Barclays bosses face MPs’ inquiry over bank’s ban on customers taking cash out at the Post Office 

Barclays bosses face MPs’ inquiry over the bank’s ban on customers taking cash out at the Post Office

  • Barclays could face Commons over ban on using Post Office branches for cash
  • Move saves the company £7million per year but leaves thousands without access to cash
  • Customers made 15million cash withdrawals at Post Offices last year

Barclays bosses are facing a Commons inquiry into their decision to ban customers from withdrawing cash at Post Office branches.

Independent MP Frank Field, chairman of the Commons work and pensions committee, plans to launch the investigation that would see the bank’s chief executive Jes Staley hauled before MPs.

He said yesterday: ‘I’m determined that we’re going to stop this and I’m going to start a parliamentary fight-back.’

Barclays bosses are facing a Commons inquiry into their decision to ban customers from withdrawing cash at Post Office branches

Mr Staley and chairman Nigel Higgins were called ‘out of touch’ yesterday after it emerged they both live within a few minutes’ walk of a cash machine.

More than 15million cash withdrawals were carried out by Barclays customers at post offices last year. The service is available in 11,500 branches.

Work and pensions committee chair Frank Field plans to launch the inquiry

Work and pensions committee chair Frank Field plans to launch the inquiry

Pressure on the bank to reverse its decision continued to build as dozens of Daily Mail readers spoke out in support of their local post offices and to protest the decision.

It hopes to save a reported £7million per year from the move, while leaving thousands without access to cash.

The figure pales in comparison to the £11.7million that Mr Staley, 62, has earned since he took over the top job.

Pulling the service will also put yet more post offices at risk of closure after a tough year.

The Post Office slumped to a pre-tax trading loss in 2019, down from a £42million profit the year before, according to its annual accounts, released yesterday.

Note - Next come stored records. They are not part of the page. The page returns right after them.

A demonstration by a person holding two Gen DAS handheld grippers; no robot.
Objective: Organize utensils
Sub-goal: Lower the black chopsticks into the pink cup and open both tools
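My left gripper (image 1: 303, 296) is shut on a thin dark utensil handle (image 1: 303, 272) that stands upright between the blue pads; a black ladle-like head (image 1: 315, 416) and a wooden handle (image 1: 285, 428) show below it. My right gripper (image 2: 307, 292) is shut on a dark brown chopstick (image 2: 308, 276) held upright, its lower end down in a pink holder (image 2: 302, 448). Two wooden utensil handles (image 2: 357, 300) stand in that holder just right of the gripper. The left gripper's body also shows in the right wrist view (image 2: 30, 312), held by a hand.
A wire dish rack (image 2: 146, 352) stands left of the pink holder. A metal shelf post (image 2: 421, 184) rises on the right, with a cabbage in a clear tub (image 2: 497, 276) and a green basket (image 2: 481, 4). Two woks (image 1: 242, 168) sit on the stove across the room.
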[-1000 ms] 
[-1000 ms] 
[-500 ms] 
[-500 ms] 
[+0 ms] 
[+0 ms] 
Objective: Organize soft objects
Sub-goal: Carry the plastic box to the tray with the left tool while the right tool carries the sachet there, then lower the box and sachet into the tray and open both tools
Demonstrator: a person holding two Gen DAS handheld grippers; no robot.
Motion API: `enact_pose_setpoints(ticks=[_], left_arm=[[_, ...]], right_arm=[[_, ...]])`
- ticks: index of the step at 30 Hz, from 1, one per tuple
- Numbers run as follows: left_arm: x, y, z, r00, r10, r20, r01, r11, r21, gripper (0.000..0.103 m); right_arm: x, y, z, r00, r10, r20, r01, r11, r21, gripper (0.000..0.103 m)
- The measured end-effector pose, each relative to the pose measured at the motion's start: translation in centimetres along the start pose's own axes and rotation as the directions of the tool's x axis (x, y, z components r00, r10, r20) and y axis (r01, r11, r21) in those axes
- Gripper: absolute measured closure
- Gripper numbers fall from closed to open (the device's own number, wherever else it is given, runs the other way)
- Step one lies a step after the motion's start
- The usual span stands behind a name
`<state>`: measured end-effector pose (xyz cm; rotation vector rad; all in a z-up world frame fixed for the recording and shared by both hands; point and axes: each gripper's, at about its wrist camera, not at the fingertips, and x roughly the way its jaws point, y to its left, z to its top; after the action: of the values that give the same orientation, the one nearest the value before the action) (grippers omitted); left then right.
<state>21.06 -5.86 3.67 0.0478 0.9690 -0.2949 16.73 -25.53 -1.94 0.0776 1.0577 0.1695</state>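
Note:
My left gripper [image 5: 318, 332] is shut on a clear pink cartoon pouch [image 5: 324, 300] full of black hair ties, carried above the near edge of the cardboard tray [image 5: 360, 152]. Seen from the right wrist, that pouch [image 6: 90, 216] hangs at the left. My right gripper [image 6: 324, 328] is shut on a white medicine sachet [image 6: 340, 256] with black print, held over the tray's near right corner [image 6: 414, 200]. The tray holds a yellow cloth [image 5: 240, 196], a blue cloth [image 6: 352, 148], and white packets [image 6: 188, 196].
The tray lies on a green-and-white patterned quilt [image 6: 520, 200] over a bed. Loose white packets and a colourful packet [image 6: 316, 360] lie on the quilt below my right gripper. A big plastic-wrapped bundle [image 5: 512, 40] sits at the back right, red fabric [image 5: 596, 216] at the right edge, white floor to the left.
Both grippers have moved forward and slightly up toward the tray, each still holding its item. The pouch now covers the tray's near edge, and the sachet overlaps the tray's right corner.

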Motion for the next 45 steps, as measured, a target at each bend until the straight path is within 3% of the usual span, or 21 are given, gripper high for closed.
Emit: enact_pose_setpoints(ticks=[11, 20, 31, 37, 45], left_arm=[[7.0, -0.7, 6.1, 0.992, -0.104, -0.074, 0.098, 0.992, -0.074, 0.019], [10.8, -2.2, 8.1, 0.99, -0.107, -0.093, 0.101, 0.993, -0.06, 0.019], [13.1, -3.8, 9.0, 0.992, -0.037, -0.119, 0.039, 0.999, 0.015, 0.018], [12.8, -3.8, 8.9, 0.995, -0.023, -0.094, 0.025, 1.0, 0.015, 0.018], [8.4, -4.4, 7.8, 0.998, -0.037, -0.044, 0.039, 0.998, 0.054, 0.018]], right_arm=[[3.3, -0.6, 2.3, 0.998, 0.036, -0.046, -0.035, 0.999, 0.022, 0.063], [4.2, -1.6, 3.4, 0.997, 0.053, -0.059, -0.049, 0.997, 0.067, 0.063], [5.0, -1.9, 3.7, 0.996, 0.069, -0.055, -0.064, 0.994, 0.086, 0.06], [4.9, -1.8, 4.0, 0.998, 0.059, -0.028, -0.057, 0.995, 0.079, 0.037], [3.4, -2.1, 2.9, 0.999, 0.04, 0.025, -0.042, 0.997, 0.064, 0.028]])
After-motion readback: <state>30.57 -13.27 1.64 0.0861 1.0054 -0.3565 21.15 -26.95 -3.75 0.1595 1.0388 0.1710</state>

Last night, Mr Field warned other banks could follow Barclays’s lead, mortally wounding the network.

He said: ‘The banks have justified the closure of branches for a decade by saying customers can use the post office instead.

‘Now they are ratting. And if Barclays’s ratting is allowed to stand, then I fear many other banks will follow.’

The Mail has been campaigning to protect local post offices and maintain access to cash for the vulnerable or isolated.

High streets lost 3,300 bank branches, around a third of the network, between January 2015 and August 2019.